“Sometimes the greatest memories are made in the most unlikely of places, further proof that spontaneity is more rewarding than a meticulously planned life.” -J.A. Redmerski, The Edge of Always
I would definitely describe myself as a person who is organized and enjoys the process of planning. Whether it’s planning an event or just my schedule for the week – I like to know what’s ahead of me and how I can best prepare for it. That being said, life isn’t meant to be planned down to each minute. As great as it is to be organized, I find that I need to check in every now and then to make sure I remain open to other possibilities or opportunities that arise, especially the ones I didn’t plan.
When my husband and I went to Africa I studied books, maps and travel guides and by the time we were on the plane all of them were highlighted and practically memorized. Planning the trip and having an itinerary enabled us to have great experiences, but I think some of my favorite moments were the ones that we didn’t plan: a sunset cruise on the Indian Ocean, getting lost in Stone Town and enjoying every minute of it, or the time we sat outside the family home in Chukwani, just the two of us. We were watching the chickens in the yard (I may have been chasing after them) and we were listening to Pandora radio on my phone. The first song we danced to at our wedding started playing, and we slow danced in the yard and laughed at the idea that were so incredibly far from home.
In 2016, our wedding and our honeymoon were the biggest celebrations we had. As special as they were, the small moments leading up to them were just as important. The time we spent planning, the time we let things fall into place, the time we took for ourselves, and the time we spent with family all contributed to our success individually and as a couple. Moving forward into the New Year, I want to remember to be open in the present moment and appreciate the time we spend with our family.
When we first arrived in Zanzibar, the first meal we ate (other than street corn) was a huge serving of Beef Pilaf. Since we’ve been back I’ve tried to re-create the recipe as best as I can. This is definitely one I want to save in my recipe journal for years to come. This recipe makes a huge serving and it’s perfect for family gatherings or holidays such as Ramadan or Eid.
- Yield: 10-12 servings
Beef & Rice Pilaf + Africa Trip Part II
Adapted from, Natasha's Kitchen
- Beef Chuck - 1 & 1/3 lbs, chopped & trimmed of excess fat
- Canola Oil - 1/3 cup
- Onions - 2 medium sized, finely chopped
- Carrots - 3 medium sized, cut into matchsticks
- Salt - 1 & 1/2 teaspoons
- Pepper - 2 teaspoons
- Paprika - 1 teaspoon
- Cumin - 1 teaspoon
- Bay Leaves - 3-4
- Long Grain Basmati Rice - 3 cups
- Garlic - 1 full head
- Coriander - 1 teaspoon
- Preheat a dutch oven (or large soup pot) to high heat.

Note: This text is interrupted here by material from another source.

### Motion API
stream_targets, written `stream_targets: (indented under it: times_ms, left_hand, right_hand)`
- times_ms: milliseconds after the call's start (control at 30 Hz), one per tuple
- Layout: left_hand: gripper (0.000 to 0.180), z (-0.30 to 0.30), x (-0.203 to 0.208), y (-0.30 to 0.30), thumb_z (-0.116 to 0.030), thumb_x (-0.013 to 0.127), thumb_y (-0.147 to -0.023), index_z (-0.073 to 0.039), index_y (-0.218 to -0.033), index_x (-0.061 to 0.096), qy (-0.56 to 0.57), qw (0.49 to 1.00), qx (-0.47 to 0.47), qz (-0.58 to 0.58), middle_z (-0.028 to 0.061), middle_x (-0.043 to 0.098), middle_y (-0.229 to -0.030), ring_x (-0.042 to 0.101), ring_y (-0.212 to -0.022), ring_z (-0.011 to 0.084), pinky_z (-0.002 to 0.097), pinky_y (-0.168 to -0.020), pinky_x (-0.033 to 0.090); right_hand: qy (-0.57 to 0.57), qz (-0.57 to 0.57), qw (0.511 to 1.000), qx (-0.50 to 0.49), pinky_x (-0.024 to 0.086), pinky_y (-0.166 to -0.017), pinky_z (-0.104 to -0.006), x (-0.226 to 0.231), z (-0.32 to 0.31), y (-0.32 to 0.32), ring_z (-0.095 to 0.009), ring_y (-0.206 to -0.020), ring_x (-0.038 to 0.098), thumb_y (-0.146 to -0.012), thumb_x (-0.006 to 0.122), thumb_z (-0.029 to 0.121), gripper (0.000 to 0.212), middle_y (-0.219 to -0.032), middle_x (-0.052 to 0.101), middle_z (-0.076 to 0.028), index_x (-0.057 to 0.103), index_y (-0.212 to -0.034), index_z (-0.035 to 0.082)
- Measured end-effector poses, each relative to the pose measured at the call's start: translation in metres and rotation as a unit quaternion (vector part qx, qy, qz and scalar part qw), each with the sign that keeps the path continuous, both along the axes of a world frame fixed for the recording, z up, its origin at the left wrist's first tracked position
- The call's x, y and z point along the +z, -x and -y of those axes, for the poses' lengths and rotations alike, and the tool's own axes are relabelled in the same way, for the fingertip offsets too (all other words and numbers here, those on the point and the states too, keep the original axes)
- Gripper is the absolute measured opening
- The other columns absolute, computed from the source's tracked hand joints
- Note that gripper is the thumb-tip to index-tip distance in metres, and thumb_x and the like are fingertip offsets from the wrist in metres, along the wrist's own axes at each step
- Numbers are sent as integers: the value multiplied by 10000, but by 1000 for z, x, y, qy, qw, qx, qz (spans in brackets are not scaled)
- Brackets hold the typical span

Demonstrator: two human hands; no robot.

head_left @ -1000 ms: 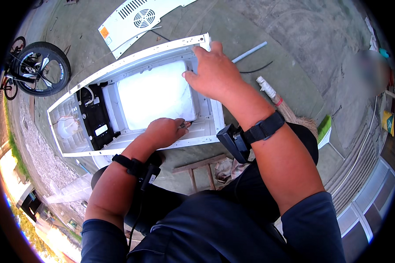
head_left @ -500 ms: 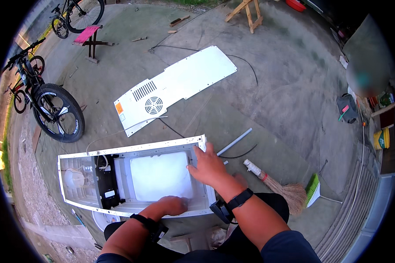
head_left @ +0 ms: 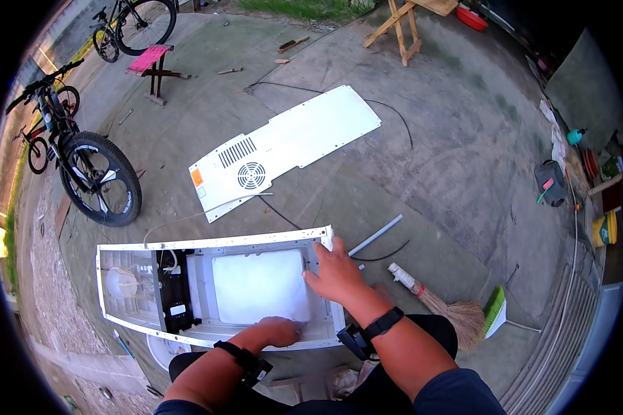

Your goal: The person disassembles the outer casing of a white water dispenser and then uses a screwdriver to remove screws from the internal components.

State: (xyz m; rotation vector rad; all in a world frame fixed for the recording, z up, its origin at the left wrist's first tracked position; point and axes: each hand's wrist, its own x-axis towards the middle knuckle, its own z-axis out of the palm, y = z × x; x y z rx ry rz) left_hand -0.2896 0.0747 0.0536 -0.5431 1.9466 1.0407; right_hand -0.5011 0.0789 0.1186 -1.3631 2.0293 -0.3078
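Note:
A long white metal casing (head_left: 208,245) lies open in front of me, narrowing to the left. Inside sits a white rounded block (head_left: 259,285), with a black component (head_left: 175,294) left of it. My right hand (head_left: 336,273) is at the casing's right end, thumb and fingers apart, fingers near the far right corner. Low at the block's near right corner is my left hand (head_left: 278,333), its fingers curled in. Its fingertips are blurred, so whatever they may hold cannot be made out. Both wrists wear black straps.
Beyond the casing lies a white vented panel (head_left: 294,135). A grey tube (head_left: 375,236), a straw broom (head_left: 443,304) and a green-white brush (head_left: 494,311) lie to the right. Leftward stand a bicycle (head_left: 93,176) and a pink folding stool (head_left: 149,61). A white basin (head_left: 165,351) peeks out below the casing.
The whole view has shifted slightly, with the scene now lower and a bit to the right. Both hands stay at about the same places on the casing.

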Motion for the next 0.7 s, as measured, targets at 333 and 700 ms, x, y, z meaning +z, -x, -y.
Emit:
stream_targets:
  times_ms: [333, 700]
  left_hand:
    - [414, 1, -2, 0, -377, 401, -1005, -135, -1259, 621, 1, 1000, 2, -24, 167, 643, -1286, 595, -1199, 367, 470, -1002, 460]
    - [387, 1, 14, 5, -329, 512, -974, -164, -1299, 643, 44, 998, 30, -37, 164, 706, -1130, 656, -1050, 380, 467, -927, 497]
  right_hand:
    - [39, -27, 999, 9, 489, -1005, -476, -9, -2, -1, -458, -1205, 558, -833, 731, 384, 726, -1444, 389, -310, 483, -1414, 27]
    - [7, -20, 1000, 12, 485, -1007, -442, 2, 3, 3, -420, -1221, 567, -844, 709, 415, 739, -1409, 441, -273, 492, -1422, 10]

Preheating the pan first allows the meat to sear over high heat otherwise the juices will run out and the meat will become dry.

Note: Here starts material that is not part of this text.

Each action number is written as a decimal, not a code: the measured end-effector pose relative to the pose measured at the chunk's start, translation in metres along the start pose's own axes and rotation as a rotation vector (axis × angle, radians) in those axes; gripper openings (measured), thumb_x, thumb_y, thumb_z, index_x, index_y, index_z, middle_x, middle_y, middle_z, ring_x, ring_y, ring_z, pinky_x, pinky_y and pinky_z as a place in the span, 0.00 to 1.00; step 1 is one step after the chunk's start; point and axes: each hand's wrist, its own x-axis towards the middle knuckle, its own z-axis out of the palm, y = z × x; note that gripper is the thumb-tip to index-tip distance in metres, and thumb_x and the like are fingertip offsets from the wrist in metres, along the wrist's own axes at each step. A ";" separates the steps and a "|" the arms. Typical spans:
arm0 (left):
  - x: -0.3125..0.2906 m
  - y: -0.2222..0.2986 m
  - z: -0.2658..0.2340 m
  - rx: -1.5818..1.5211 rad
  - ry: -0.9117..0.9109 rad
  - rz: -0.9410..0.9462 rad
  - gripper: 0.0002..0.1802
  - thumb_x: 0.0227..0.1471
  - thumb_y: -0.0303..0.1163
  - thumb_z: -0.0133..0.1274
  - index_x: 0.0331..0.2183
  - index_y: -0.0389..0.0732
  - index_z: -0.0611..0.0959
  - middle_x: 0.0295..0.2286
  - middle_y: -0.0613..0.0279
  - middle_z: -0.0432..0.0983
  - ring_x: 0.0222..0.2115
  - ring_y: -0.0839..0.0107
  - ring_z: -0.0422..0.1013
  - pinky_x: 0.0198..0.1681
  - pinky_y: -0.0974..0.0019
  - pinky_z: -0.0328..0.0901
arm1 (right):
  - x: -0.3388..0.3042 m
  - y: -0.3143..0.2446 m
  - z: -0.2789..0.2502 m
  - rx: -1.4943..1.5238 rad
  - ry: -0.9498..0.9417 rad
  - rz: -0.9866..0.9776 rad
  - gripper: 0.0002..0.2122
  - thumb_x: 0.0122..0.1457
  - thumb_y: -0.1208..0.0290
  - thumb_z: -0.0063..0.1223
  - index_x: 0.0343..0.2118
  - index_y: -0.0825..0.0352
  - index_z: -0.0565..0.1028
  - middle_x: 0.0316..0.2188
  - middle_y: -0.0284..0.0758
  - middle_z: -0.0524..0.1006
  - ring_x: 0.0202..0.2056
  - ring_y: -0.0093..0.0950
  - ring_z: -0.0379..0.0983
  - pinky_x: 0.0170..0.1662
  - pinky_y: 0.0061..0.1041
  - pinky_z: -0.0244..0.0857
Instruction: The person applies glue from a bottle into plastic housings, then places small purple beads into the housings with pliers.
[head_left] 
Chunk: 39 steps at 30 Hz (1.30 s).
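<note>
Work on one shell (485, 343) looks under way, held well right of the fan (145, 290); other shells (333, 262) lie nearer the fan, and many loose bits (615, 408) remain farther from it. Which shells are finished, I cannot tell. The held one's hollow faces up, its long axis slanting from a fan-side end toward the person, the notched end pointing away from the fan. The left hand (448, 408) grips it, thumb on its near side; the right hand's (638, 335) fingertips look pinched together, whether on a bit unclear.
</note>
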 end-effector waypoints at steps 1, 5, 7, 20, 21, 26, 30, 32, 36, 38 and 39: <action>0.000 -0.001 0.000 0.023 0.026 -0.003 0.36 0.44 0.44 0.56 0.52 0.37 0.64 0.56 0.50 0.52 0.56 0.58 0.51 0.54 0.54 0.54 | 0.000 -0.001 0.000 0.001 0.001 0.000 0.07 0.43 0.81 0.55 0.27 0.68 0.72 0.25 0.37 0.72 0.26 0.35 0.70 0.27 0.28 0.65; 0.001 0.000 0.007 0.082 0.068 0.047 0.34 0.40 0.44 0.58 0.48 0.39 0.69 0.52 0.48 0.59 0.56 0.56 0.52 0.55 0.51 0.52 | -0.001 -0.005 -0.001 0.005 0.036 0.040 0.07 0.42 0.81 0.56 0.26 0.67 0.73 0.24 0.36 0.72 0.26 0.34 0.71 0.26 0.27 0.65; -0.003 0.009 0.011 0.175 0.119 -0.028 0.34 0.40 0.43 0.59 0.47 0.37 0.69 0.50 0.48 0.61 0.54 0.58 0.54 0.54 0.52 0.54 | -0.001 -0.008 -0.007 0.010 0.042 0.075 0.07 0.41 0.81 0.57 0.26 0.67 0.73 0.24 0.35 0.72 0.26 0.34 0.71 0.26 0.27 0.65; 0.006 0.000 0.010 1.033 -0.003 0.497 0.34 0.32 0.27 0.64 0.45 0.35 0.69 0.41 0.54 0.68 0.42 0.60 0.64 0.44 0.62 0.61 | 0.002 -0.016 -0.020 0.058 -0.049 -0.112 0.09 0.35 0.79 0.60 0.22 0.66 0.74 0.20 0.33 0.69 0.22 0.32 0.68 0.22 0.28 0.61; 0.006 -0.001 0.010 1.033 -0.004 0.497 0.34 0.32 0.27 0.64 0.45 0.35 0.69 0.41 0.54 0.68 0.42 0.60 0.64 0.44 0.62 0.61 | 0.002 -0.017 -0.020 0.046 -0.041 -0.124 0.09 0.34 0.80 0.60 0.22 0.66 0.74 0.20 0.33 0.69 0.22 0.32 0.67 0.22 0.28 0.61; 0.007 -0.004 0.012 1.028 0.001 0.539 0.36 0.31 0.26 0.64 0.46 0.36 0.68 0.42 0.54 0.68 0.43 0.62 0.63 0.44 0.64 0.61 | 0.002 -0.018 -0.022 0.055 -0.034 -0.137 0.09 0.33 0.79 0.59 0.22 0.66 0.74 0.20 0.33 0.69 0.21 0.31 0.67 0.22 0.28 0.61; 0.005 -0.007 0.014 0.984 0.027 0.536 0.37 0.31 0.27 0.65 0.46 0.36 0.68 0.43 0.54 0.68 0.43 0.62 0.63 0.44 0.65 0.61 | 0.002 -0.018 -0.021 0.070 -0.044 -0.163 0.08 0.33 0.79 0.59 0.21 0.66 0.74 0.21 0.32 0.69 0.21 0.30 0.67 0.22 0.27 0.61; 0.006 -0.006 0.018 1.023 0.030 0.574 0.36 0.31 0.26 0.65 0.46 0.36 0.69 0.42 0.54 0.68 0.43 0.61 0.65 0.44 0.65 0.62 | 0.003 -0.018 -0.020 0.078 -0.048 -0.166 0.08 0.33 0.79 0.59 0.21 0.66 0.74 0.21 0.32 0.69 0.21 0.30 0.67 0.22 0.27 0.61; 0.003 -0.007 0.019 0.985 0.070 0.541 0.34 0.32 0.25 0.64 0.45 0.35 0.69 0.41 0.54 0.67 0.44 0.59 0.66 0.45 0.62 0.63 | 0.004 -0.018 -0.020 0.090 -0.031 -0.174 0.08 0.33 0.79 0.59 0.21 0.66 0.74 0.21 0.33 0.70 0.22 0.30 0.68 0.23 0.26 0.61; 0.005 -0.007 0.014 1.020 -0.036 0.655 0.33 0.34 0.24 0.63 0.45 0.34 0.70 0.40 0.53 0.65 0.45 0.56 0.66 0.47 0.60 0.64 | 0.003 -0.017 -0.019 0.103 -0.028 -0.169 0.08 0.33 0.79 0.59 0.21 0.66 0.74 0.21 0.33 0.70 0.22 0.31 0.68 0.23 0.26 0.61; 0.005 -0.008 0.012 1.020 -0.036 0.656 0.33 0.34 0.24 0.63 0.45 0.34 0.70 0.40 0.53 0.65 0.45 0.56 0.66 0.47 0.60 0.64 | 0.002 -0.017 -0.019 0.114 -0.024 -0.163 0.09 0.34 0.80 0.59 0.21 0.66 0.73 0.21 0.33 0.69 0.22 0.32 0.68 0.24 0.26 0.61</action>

- Stir in the canola oil and once it is hot, add the chopped beef chuck and saute for seven to 10 minutes (uncovered) until the meat is browned, stirring every minute or so.
- Reduce the heat to medium and add the chopped onions, carrots, spices and bay leaves. Continue to cook over medium heat until the carrots are soft (5-10 minutes).
- Add 1 & 3/4 cups hot water, cover and simmer over medium-low heat for 45 minutes until the meat is tender.
- While the meat is cooking, rinse the rice under water until it runs clear. Rinsing the rice gets rid of the starch so the rice won't be sticky. I usually rinse the rice five or six times until the water runs clear.
- Spread rice over the meat and add four cups of hot water. Bring rice to a boil. Once the water is boiling, reduce heat to medium and let the mixture cook uncovered until most of the water is absorbed (approximately 10-15 minutes).
- Cut off the head of garlic to expose the cloves and put cut side down into the center of the rice and sprinkle the 1 teaspoon coriander over the rice.
- Using a wooden spoon, poke 7-10 holes through the rice to allow steam to escape to the surface. Reduce the heat to low, then cover and cook an additional 15 minutes until the rice is cooked through. Remove the garlic head and bay leaves and stir gently to combine.
- Because I love garlic and can never get enough, I mince the garlic cloves and stir them to them to mixture.
- Serve warm with mandazi for a perfect East African meal.